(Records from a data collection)
⁂

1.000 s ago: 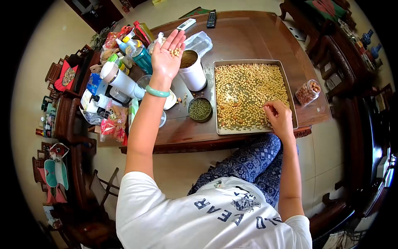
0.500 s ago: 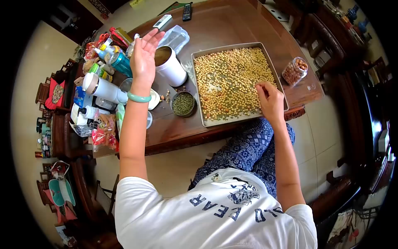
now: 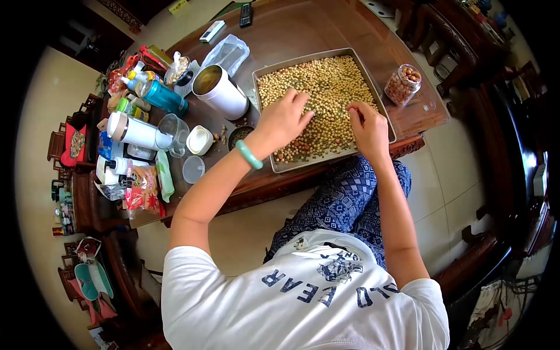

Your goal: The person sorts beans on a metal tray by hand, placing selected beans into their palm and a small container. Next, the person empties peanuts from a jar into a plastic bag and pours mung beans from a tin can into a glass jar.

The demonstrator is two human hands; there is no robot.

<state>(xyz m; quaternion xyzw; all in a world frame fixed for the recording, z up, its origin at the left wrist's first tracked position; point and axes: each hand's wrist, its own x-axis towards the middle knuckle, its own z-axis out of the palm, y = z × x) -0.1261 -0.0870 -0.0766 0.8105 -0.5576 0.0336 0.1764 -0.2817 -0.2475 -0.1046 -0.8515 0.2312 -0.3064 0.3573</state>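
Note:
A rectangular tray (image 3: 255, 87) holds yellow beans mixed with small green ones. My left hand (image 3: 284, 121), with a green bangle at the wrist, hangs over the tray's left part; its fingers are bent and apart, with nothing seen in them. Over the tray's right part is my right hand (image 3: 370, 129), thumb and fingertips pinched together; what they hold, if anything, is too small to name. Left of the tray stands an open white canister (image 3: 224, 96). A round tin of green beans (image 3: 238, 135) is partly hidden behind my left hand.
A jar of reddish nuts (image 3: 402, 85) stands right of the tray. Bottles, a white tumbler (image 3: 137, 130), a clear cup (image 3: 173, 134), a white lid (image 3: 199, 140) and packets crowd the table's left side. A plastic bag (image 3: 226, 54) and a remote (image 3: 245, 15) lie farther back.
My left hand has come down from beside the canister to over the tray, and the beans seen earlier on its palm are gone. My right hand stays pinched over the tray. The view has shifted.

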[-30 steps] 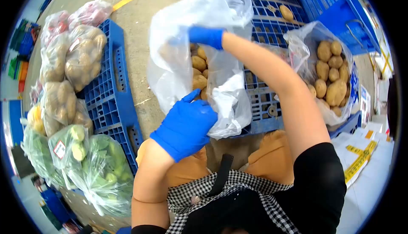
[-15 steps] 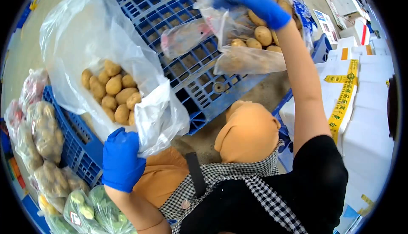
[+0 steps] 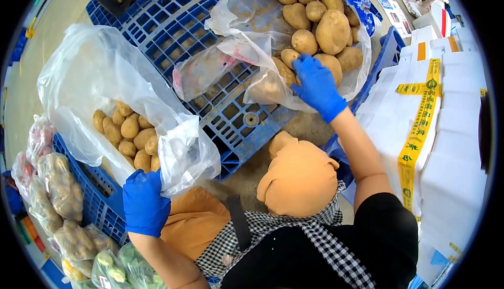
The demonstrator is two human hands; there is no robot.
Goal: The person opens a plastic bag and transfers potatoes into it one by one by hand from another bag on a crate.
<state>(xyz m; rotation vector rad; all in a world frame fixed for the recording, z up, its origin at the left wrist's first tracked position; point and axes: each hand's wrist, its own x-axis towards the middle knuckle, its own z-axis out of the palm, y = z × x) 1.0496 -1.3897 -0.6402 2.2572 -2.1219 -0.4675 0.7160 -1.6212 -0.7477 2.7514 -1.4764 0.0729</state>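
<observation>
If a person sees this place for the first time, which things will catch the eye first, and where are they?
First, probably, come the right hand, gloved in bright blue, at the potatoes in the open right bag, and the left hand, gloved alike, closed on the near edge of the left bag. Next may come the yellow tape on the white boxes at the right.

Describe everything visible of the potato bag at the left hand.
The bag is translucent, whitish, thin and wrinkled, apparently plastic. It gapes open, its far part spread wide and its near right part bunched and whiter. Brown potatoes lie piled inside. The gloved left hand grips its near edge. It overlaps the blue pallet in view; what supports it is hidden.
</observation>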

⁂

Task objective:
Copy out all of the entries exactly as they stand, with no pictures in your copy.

Answer to this problem:
1.000 s ago: 
0.500 s ago: 
now: 

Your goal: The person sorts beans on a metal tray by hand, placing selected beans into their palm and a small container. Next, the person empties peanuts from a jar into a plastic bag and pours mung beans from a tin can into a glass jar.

The demonstrator is two human hands; there is no robot.

<state>(xyz m; quaternion xyzw; all in a world frame fixed for the recording, z up, its origin at the left wrist's first tracked position; point and axes: each hand's wrist, its own x-axis towards the middle knuckle, its own z-axis out of the palm, y = z × x) -0.1261 -0.0870 -0.0766 0.8105 -0.5576 0.0336 0.1764 -0.2817 -0.2475 -0.1046 -0.8515 0.2312 -0.3064 0.3573</state>
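Note:
A rectangular tray (image 3: 255, 87) holds yellow beans mixed with small green ones. My left hand (image 3: 284, 121), with a green bangle at the wrist, hangs over the tray's left part; its fingers are bent and apart, with nothing seen in them. Over the tray's right part is my right hand (image 3: 370, 129), thumb and fingertips pinched together; what they hold, if anything, is too small to name. Left of the tray stands an open white canister (image 3: 224, 96). A round tin of green beans (image 3: 238, 135) is partly hidden behind my left hand.
A jar of reddish nuts (image 3: 402, 85) stands right of the tray. Bottles, a white tumbler (image 3: 137, 130), a clear cup (image 3: 173, 134), a white lid (image 3: 199, 140) and packets crowd the table's left side. A plastic bag (image 3: 226, 54) and a remote (image 3: 245, 15) lie farther back.
My left hand has come down from beside the canister to over the tray, and the beans seen earlier on its palm are gone. My right hand stays pinched over the tray. The view has shifted.
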
[-30 steps] 
[-15 steps] 
[+0 steps] 
The demonstrator is two human hands; there is no robot.
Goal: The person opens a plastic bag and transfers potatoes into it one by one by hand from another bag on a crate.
<state>(xyz m; rotation vector rad; all in a world frame fixed for the recording, z up, its origin at the left wrist's first tracked position; point and axes: each hand's wrist, its own x-axis towards the middle knuckle, its own z-axis out of the palm, y = z × x) 1.0496 -1.3897 -0.6402 2.2572 -2.1219 -0.4675 0.7160 -1.6212 -0.7477 2.7514 -1.4764 0.0729</state>
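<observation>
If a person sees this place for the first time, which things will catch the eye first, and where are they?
First, probably, come the right hand, gloved in bright blue, at the potatoes in the open right bag, and the left hand, gloved alike, closed on the near edge of the left bag. Next may come the yellow tape on the white boxes at the right.

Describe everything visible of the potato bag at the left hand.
The bag is translucent, whitish, thin and wrinkled, apparently plastic. It gapes open, its far part spread wide and its near right part bunched and whiter. Brown potatoes lie piled inside. The gloved left hand grips its near edge. It overlaps the blue pallet in view; what supports it is hidden.
</observation>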

The exercise is done, with nothing left to add.